Best exercises to start with after a hysterectomy:

First time back at the gym after surgery? Or looking to get started again at home?

 

The best exercise to start with is walking. Walking is fantastic functional exercise, and hill walking is a great way to challenge your cardiovascular fitness without risking injury to your pelvic floor.

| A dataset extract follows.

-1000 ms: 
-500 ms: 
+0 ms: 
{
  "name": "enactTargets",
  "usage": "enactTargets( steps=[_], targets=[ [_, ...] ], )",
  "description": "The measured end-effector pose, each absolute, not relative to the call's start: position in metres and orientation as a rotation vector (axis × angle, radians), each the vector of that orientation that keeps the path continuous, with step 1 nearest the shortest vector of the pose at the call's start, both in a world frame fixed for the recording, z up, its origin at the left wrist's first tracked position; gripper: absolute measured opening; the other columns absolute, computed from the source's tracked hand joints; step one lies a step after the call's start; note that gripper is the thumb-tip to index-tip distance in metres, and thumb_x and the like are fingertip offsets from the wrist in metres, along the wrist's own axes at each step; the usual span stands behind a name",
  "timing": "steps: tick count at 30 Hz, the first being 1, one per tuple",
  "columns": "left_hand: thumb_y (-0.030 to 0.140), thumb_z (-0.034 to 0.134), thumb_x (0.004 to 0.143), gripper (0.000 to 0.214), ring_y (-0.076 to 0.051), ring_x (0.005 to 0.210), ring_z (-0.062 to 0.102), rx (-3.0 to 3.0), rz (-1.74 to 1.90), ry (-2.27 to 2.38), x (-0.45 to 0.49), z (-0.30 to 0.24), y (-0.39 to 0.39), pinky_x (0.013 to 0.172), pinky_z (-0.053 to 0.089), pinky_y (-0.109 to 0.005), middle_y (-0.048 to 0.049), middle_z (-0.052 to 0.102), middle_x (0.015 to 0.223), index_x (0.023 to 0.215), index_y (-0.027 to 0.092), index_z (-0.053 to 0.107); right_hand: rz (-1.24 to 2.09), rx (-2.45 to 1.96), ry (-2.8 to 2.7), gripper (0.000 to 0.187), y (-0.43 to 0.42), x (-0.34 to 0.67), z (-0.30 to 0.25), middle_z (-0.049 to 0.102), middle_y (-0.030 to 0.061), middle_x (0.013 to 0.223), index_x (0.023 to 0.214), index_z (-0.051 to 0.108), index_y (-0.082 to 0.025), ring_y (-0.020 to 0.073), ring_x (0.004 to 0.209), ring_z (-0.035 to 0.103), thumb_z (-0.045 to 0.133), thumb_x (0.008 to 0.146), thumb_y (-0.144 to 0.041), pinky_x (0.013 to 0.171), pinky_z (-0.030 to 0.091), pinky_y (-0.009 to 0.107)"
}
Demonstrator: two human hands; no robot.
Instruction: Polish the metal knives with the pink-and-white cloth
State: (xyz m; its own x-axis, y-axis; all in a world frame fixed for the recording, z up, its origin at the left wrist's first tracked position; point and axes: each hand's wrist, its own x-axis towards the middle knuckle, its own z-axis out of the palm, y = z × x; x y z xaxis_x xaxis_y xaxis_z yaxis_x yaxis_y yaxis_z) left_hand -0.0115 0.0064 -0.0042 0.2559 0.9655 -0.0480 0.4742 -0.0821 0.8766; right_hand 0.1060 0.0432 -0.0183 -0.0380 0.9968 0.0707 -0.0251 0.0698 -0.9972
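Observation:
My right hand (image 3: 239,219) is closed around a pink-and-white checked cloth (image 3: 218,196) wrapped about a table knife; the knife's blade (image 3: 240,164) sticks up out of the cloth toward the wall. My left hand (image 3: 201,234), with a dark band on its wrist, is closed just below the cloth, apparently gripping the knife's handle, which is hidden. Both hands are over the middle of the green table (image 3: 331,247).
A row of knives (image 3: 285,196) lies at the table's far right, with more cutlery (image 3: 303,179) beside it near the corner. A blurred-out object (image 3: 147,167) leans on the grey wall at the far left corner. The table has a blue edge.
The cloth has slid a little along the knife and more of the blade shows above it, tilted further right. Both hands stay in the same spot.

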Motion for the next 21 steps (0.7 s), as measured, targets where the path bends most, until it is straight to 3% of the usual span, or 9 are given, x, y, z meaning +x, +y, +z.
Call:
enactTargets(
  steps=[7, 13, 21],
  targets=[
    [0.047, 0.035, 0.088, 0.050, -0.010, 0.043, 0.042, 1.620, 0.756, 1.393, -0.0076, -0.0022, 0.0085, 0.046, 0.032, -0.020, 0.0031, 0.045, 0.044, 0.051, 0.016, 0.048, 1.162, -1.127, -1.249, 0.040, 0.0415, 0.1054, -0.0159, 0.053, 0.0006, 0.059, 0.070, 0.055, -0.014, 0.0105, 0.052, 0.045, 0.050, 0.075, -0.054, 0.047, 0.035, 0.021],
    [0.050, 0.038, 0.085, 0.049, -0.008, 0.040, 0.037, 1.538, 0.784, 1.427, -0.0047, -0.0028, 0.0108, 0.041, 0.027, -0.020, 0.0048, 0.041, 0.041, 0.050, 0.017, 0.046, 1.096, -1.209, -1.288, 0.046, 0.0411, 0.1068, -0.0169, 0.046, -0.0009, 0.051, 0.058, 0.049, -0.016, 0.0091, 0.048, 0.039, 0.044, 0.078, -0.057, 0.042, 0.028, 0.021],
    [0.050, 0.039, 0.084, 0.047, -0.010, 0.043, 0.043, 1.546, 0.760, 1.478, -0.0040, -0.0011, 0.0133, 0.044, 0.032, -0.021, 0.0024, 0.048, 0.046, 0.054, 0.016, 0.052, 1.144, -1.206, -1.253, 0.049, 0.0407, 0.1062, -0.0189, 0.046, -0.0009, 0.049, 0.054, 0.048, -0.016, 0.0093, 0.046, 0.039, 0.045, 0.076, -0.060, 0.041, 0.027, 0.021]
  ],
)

It is also great to start to reconnect with your pelvic floor and core by performing some Pelvic Floor exercises (aka. Kegals) and core breathing. (psst….these exercises can be difficult to do, an Exercise Physiologist can help you!)

Pelvic floor elevators

  • Start by lying on your back, with knees bent and feet flat. Take a gentle inhale breath for 3-4 seconds, breathing into your ribcage and tummy, and gently exhale through pursed lips for 5 seconds.
  • Think of your pelvic floor like an elevator, with closing doors and a G floor, and 1st floor.
  • Start your pelvic floor contraction by ‘closing the elevator doors’ (squeeze around anus and uretha like you are trying to stop the flow of urine)
  • Then, feel a gentle lift of the pelvic floor elevator up to the 1st floor.

 

Always remember to relax your pelvic floor again – by letting it decend back to G floor, and allowing the doors to open.  This should not be forceful – but just a relaxation.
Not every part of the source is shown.